# [What is expected]
Write out the data word for word, taking care that no picture is carried over.

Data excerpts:
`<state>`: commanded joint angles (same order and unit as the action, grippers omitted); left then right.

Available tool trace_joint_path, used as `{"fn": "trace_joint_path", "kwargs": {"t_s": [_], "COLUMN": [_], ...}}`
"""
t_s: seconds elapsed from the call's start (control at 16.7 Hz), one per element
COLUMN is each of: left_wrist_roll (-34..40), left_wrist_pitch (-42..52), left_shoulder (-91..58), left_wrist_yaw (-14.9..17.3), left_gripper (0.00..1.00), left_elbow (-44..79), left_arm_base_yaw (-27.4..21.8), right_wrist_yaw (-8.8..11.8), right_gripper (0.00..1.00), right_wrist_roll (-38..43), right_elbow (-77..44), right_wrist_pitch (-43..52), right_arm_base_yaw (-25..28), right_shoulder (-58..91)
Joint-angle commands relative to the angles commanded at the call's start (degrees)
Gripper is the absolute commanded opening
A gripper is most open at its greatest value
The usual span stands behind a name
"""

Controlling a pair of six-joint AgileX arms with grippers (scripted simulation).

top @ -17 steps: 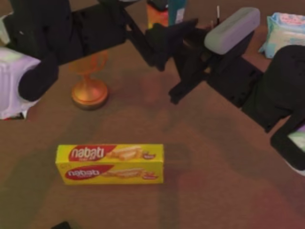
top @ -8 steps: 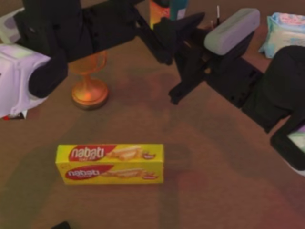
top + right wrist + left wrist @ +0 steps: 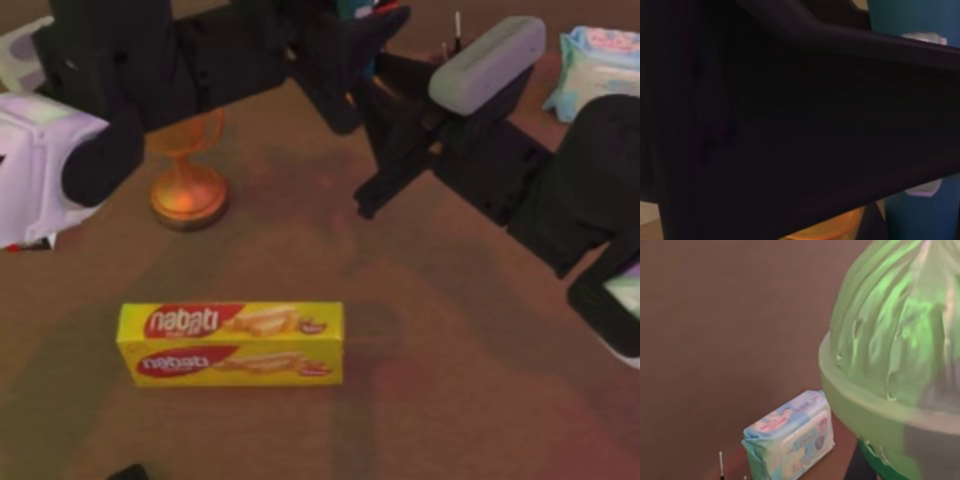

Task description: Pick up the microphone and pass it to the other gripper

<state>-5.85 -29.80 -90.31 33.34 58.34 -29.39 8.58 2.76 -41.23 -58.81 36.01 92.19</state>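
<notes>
Your left gripper reaches to the table's far edge and meets the right gripper there, the two black shapes overlapping. The microphone sits right at the left gripper, its ribbed white head filling the left wrist view. The right wrist view shows its teal handle behind a black bar. You cannot tell whether either gripper is clenched or released. A wipes pack lies beyond the microphone.
</notes>
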Motion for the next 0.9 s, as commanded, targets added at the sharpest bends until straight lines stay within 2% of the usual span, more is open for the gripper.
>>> {"fn": "trace_joint_path", "kwargs": {"t_s": [0.12, 0.18, 0.66, 0.9], "left_wrist_roll": [0.0, 0.0, 0.0, 0.0], "left_wrist_pitch": [0.0, 0.0, 0.0, 0.0], "left_shoulder": [0.0, 0.0, 0.0, 0.0], "left_wrist_yaw": [0.0, 0.0, 0.0, 0.0], "left_gripper": [0.02, 0.0, 0.0, 0.0], "left_elbow": [0.0, 0.0, 0.0, 0.0], "left_arm_base_yaw": [0.0, 0.0, 0.0, 0.0], "right_wrist_yaw": [0.0, 0.0, 0.0, 0.0], "right_gripper": [0.0, 0.0, 0.0, 0.3], "right_wrist_roll": [0.0, 0.0, 0.0, 0.0], "right_elbow": [0.0, 0.0, 0.0, 0.0], "right_wrist_pitch": [0.0, 0.0, 0.0, 0.0], "right_arm_base_yaw": [0.0, 0.0, 0.0, 0.0], "right_shoulder": [0.0, 0.0, 0.0, 0.0]}}
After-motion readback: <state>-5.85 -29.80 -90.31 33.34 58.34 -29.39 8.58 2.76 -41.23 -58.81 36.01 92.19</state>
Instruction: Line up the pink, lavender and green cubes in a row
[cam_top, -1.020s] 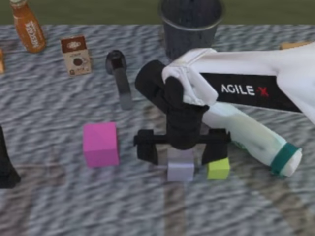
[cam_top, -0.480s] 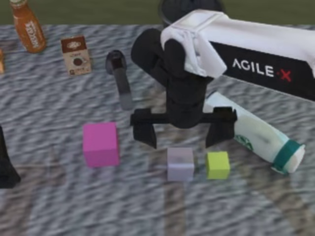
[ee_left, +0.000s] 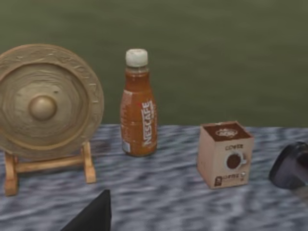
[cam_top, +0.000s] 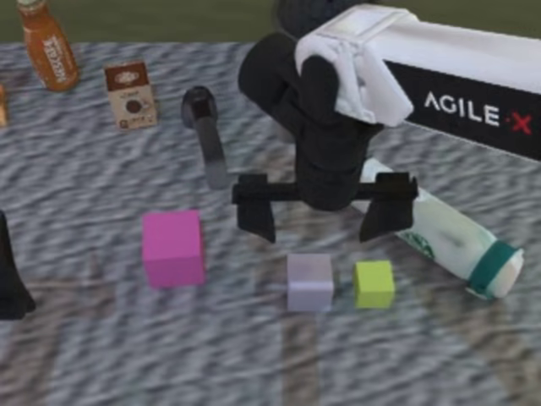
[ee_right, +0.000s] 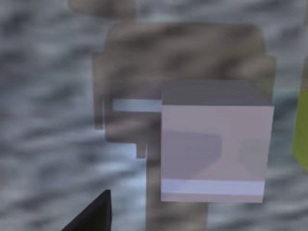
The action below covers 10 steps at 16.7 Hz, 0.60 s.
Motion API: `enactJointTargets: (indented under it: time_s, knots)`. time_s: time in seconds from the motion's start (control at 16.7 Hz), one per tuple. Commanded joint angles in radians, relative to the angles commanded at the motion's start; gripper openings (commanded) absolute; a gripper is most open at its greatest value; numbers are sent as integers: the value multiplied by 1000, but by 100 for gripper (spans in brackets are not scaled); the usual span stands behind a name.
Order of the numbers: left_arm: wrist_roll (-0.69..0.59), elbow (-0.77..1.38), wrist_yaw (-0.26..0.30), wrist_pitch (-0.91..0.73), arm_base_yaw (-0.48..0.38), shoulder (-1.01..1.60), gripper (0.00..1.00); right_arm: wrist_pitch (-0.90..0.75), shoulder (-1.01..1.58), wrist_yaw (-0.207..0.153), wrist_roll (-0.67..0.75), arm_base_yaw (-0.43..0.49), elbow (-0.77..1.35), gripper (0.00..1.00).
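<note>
Item count on the bench (cam_top: pixel 84 355):

Cubes: three. One pink cube (cam_top: pixel 172 248); one lavender cube (cam_top: pixel 309 282) to its right; one green cube (cam_top: pixel 374 283) just beside the lavender cube, farther from the pink cube.

Bottles: two. One orange-brown bottle (cam_top: pixel 47 46) standing far behind the pink cube; one white bottle (cam_top: pixel 448 233) lying right of the cubes.

Cartons: one brown printed carton (cam_top: pixel 130 95), near the orange-brown bottle.

Wooden discs on stands: one (ee_left: pixel 45 108), beside the orange-brown bottle.

The right arm covers most of a dark grey round bucket (cam_top: pixel 292 10) at the far edge. The small lime-green cube (ee_right: pixel 301 120) is cut off in the right wrist view.
</note>
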Motion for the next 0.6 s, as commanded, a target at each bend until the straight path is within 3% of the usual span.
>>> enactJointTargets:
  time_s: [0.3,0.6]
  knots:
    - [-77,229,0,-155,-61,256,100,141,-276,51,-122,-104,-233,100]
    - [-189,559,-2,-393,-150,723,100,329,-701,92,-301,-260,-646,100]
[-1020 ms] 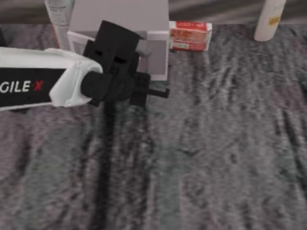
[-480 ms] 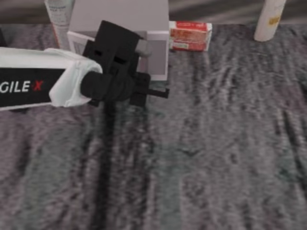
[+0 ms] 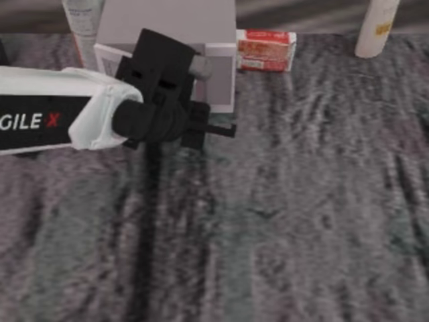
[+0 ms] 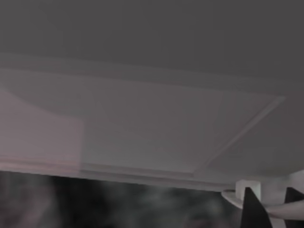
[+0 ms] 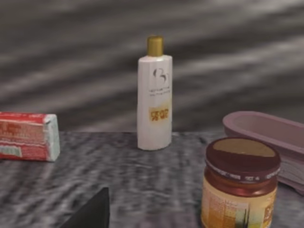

# [Solution below]
`<state>`: commanded joint angles (same order and unit as the action, grippers omitted); left then right.

Available tool trace_joint_path, used as `{"fn": "trace_joint_path", "kwargs": {"t_s": [_], "COLUMN": [_], ...}}`
"""
t_s: seconds elapsed from the call's start (control at 16.7 Hz), one per element
COLUMN is each of: left_wrist_roll (-34..40), left_wrist_pitch (-42..52), left_shoulder (-91..58), left_wrist_yaw (-14.9..17.3), left_gripper (0.00..1.00), left_elbow (-44..79), left_arm_base_yaw (-27.4..21.8), right_wrist_yaw (-8.8..11.8), right_gripper (0.00..1.00), right_wrist_roll (-38..43), right_elbow (-77..44), right_wrist_pitch (-43..52), right_arm_base_yaw (-25..28), right_shoulder (-58..91)
Joint-angle commands relative to the angles commanded at the call's start (degrees)
Gripper is the absolute commanded opening
A gripper is most open at its greatest value
The usual span stands behind a name
"""

Controlling a pair of six-joint AgileX arms with grippers (scripted simulation).

top @ -17 steps: 
top @ -8 steps: 
top + right wrist + left wrist @ +0 steps: 

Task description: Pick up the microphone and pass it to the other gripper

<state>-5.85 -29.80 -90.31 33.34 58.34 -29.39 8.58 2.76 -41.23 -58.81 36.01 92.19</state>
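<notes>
Your left gripper reaches to the table's far edge and meets the right gripper there, the two black shapes overlapping. The microphone sits right at the left gripper, its ribbed white head filling the left wrist view. The right wrist view shows its teal handle behind a black bar. You cannot tell whether either gripper is clenched or released. A wipes pack lies beyond the microphone.
</notes>
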Motion for the next 0.9 s, as commanded, targets added at the sharpest bends until straight lines stay within 2% of the usual span, more is open for the gripper.
>>> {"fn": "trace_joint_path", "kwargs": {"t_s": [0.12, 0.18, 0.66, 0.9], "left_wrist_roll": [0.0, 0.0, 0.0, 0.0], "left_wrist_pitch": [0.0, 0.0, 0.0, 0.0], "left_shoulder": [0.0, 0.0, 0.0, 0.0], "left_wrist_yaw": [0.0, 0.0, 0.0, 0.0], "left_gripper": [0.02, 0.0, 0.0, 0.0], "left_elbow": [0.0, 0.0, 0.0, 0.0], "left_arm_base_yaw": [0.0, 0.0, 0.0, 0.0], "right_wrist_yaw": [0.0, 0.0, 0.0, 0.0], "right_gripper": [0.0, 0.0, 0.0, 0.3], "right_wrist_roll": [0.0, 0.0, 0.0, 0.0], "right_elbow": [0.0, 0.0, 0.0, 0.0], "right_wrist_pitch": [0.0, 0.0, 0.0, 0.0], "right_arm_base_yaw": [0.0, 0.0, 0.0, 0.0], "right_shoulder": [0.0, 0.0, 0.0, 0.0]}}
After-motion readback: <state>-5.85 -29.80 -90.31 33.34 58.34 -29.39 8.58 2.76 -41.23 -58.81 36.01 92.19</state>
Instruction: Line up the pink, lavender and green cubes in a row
[cam_top, -1.020s] 
[cam_top, -0.480s] 
[ee_left, +0.000s] 
[cam_top, +0.000s] 
[ee_right, +0.000s] 
The action below covers 10 steps at 16.7 Hz, 0.60 s.
Motion API: `enactJointTargets: (indented under it: time_s, knots)`. time_s: time in seconds from the motion's start (control at 16.7 Hz), one per tuple. Commanded joint angles in radians, relative to the angles commanded at the motion's start; gripper openings (commanded) absolute; a gripper is most open at its greatest value; numbers are sent as integers: the value multiplied by 1000, but by 100 for gripper (spans in brackets are not scaled); the usual span stands behind a name.
Order of the numbers: left_arm: wrist_roll (-0.69..0.59), elbow (-0.77..1.38), wrist_yaw (-0.26..0.30), wrist_pitch (-0.91..0.73), arm_base_yaw (-0.48..0.38), shoulder (-1.01..1.60), gripper (0.00..1.00); right_arm: wrist_pitch (-0.90..0.75), shoulder (-1.01..1.58), wrist_yaw (-0.207..0.153), wrist_roll (-0.67..0.75), arm_base_yaw (-0.43..0.49), elbow (-0.77..1.35), gripper (0.00..1.00).
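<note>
Item count on the bench (cam_top: pixel 84 355):

Cubes: three. One pink cube (cam_top: pixel 172 248); one lavender cube (cam_top: pixel 309 282) to its right; one green cube (cam_top: pixel 374 283) just beside the lavender cube, farther from the pink cube.

Bottles: two. One orange-brown bottle (cam_top: pixel 47 46) standing far behind the pink cube; one white bottle (cam_top: pixel 448 233) lying right of the cubes.

Cartons: one brown printed carton (cam_top: pixel 130 95), near the orange-brown bottle.

Wooden discs on stands: one (ee_left: pixel 45 108), beside the orange-brown bottle.

The right arm covers most of a dark grey round bucket (cam_top: pixel 292 10) at the far edge. The small lime-green cube (ee_right: pixel 301 120) is cut off in the right wrist view.
</note>
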Motion for the next 0.6 s, as commanded, a target at each bend until the straight path is within 3% of the usual span.
>>> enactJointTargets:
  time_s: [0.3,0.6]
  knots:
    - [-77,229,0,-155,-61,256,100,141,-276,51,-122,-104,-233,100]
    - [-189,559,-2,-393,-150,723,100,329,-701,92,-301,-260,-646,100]
[-1020 ms] 
[-480 ms] 
[+0 ms] 
[+0 ms] 
[+0 ms] 

The exercise contains nothing more.